Count the lines in the data below that have "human" in them, and reply with only that number.
--- Information shown ---
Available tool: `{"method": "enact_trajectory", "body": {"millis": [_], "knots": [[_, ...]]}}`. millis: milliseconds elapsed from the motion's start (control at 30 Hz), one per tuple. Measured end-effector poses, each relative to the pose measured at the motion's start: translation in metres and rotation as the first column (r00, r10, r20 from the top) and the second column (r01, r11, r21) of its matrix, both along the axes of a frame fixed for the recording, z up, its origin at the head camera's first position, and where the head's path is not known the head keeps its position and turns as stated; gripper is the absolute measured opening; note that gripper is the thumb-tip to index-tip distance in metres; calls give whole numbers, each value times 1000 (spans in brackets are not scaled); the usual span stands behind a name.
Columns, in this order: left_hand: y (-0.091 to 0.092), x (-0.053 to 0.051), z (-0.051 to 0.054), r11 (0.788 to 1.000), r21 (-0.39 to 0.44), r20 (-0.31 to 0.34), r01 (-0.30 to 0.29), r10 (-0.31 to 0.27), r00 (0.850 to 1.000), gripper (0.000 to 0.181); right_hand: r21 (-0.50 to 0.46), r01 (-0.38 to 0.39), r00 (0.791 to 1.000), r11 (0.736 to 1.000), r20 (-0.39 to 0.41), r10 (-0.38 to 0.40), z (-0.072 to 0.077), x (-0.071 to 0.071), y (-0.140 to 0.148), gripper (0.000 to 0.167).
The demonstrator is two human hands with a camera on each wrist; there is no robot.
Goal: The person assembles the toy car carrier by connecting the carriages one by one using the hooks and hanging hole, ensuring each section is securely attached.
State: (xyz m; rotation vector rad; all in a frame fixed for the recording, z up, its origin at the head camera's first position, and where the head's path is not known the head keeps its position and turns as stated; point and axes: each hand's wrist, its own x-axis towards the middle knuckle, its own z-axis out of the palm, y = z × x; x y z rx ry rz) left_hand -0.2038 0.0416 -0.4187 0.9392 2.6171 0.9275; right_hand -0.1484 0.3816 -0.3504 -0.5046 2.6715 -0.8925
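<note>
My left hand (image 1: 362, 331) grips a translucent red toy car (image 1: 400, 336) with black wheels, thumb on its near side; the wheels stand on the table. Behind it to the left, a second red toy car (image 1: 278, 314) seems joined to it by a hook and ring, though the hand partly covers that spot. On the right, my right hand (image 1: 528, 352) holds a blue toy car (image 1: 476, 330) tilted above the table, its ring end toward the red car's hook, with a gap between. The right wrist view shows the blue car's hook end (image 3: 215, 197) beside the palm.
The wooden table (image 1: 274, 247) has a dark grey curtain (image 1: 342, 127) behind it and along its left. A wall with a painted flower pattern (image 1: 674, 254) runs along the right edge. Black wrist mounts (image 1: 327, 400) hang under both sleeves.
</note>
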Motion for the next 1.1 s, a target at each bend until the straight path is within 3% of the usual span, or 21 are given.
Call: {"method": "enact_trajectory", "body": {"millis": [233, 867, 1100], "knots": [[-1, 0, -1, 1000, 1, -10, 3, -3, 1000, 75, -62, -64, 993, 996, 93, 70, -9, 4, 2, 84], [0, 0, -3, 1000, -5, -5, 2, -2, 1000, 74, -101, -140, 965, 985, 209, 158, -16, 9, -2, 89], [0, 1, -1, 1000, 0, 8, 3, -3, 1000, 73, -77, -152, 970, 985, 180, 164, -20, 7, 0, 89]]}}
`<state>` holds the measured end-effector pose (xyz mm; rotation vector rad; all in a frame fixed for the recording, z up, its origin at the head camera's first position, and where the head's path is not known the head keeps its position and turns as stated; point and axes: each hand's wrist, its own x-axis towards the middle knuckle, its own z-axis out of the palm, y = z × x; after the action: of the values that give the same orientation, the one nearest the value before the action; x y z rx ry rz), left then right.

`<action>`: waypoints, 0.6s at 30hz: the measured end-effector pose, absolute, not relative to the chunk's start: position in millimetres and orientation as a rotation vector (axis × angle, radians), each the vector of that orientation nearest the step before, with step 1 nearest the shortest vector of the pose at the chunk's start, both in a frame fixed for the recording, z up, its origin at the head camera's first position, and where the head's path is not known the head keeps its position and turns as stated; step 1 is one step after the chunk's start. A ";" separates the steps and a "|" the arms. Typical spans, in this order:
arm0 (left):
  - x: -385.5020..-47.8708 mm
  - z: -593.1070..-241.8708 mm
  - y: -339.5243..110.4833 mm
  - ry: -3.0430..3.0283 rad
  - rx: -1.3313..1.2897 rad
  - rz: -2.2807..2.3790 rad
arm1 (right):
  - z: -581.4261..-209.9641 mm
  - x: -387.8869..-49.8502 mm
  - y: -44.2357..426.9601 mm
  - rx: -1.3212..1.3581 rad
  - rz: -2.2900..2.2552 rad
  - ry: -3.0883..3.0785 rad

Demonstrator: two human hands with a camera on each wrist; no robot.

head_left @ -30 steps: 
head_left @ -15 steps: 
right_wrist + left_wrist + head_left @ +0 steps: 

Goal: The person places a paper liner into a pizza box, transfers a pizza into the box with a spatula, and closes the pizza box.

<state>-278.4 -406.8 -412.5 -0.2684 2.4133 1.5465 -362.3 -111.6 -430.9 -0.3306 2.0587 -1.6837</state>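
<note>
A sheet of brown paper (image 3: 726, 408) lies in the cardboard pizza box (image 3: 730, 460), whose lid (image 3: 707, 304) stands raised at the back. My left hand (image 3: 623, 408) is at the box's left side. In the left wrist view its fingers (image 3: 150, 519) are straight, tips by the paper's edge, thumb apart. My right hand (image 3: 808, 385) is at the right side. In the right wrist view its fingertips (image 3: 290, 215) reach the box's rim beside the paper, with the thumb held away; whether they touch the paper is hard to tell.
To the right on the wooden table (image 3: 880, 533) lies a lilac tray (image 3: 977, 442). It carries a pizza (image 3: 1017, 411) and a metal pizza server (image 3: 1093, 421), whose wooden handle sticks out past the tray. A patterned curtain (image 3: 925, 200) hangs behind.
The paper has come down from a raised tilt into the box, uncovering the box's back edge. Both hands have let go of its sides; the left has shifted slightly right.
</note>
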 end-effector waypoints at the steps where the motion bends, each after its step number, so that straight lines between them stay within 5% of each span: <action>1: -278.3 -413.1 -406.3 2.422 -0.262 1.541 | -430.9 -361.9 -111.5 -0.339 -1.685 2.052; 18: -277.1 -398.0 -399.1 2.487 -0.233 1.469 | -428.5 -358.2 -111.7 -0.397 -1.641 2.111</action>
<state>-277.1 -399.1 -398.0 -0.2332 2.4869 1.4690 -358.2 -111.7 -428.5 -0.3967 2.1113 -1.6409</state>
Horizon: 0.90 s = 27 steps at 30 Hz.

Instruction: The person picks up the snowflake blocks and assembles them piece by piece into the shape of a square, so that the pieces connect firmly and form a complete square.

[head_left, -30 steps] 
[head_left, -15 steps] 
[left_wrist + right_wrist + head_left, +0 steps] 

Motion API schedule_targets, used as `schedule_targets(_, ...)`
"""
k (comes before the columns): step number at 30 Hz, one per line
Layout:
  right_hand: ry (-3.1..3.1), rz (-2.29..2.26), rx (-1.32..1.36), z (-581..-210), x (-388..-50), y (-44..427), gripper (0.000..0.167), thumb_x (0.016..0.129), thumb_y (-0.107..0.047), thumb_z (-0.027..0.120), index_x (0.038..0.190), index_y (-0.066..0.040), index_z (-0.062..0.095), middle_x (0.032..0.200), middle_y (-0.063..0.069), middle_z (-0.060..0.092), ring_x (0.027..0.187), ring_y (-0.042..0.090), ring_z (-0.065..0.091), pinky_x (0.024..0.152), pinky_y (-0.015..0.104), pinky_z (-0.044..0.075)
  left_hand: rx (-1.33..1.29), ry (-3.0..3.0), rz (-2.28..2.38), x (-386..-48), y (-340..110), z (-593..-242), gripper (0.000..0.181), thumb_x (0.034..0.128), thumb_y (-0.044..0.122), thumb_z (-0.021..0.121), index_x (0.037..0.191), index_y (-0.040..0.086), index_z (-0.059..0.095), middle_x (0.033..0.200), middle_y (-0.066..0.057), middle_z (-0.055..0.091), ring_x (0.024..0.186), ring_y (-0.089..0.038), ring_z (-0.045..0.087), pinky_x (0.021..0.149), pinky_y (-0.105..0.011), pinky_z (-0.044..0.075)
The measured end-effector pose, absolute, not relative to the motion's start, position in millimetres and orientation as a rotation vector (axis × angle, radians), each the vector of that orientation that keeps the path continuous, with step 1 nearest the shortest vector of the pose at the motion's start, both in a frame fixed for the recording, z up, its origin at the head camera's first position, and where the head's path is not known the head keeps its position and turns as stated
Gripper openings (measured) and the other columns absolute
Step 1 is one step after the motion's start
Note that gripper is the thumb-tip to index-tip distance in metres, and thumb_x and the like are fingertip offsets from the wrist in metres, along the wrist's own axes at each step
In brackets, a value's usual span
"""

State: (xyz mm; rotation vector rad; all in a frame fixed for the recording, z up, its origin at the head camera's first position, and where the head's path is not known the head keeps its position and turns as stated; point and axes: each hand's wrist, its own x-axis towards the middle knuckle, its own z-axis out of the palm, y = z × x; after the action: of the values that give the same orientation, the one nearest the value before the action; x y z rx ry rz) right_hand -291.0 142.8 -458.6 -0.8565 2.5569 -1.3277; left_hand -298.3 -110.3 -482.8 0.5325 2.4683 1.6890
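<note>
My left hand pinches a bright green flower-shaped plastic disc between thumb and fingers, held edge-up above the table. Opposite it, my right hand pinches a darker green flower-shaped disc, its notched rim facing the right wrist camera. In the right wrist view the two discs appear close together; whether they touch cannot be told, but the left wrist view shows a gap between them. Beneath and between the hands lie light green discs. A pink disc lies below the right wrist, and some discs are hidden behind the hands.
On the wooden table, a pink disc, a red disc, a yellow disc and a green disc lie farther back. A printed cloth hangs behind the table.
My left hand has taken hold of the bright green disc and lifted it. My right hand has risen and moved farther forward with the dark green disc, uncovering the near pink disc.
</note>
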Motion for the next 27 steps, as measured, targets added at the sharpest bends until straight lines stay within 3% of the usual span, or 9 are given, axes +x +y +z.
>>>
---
[Written answer]: 2